I’ve been fickle before, and I’ll be fickle again, but right now my second favourite country in the world is Estonia. (First of course is our humble Aotearoa). Look, it has perfect lakes made by meteorites:And you can pretend to be local and go mushrooming:
(and then throw it all out because you don’t know what’s safe)
And check out fantastic autumnal scenery:Or have the best graffiti I ever saw:
And take wonderful tourist photos like this:
And if you are stuck hitch-hiking at sunset, what better place to be than here: Isn’t it beautiful? In fact, it’s in Latvia. We never even got stuck in Estonia.

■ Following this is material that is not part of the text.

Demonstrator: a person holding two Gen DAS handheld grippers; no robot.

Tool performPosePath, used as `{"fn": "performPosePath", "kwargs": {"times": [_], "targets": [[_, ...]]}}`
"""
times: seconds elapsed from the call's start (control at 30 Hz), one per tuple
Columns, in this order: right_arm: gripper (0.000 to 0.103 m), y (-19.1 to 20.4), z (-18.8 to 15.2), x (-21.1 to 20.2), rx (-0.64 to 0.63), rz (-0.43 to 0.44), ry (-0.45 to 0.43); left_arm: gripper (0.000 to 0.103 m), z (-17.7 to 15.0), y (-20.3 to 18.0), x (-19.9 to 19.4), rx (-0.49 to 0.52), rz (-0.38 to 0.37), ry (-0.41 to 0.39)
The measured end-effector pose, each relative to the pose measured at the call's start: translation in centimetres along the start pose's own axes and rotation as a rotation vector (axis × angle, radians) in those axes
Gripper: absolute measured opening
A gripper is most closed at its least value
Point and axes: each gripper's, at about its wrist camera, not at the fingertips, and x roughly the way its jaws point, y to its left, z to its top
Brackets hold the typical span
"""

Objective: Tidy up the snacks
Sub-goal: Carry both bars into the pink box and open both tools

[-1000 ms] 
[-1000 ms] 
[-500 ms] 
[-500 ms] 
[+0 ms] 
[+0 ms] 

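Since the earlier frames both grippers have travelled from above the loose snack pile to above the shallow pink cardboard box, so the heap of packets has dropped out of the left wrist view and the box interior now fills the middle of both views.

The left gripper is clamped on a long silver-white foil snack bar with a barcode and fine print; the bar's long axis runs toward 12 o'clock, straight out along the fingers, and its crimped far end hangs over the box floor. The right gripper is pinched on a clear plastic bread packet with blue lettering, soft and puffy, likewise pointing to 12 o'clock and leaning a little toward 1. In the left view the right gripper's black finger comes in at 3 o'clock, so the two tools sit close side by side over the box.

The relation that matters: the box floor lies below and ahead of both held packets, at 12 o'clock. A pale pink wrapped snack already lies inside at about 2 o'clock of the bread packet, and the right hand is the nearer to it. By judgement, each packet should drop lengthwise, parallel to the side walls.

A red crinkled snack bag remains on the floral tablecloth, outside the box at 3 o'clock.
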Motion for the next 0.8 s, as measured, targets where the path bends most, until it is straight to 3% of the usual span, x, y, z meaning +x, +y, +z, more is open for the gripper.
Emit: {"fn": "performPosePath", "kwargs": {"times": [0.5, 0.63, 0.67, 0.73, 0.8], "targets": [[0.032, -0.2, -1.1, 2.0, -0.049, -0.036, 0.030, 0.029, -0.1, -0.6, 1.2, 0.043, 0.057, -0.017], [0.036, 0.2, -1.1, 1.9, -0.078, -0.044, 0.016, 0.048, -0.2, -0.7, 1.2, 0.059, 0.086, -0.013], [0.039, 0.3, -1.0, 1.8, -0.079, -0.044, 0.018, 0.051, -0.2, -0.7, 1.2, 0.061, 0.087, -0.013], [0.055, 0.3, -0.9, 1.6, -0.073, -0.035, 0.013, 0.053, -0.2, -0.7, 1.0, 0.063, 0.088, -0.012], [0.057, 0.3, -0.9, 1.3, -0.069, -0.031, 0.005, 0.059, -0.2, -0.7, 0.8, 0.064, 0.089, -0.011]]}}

This is partly thanks to our – well, only Tony had the balls to actually do it – new method of hitching: walking up to people eg. on ferries, in petrol stations, and asking ‘where are you going?’ then ‘can we come too?’ Worked almost every time.
Estonia was awesome. The Estonians were awesome. They all told us that Estonians are famous as cold, unfriendly, unsmiling people. If it’s true, we didn’t meet any typical Estonians! Everyone was great. We went on a road trip one day with our couchsurfing host’s flatmates to visit some forests and a Seto (an ethnic group from south east Estonia that I hadn’t heard of either) museum and drive to the Russian border to throw stones at it. We spent a couple of days hiking round Saaremaa Island. We partied in student-town Tartu for three days and as we tried to leave the pub at 3am made friends with some local celebrity who evidently had more money than us (not at all hard these days) and an apparent penchant for buying volumes of tequila for New Zealanders.
Then we started the long journey south again. We got to the Latvian border without any dramas, but things got more difficult from there. In the end we’d only reached Riga by dusk, so cheated and took an overnight bus all the way to the first stop in Poland. We’d decided to stop at a city called Olzstyn more or less because it wasn’t in our guidebooks and it proved a good choice. Getting there was ridiculously easy. We even got out of one ride and before he’d even driven away the next car had stopped! We spent a day checking out the city sights:Then the next cycling round the lakes of the beautiful nearby countryside. It was a long, tiring ride, which made us hungry enough to stomach (!) this soup for dinner:
If anyone knows the word for the beef equivalent of ‘tripe’, let me know. Doesn’t taste bad if you’re not thinking about it.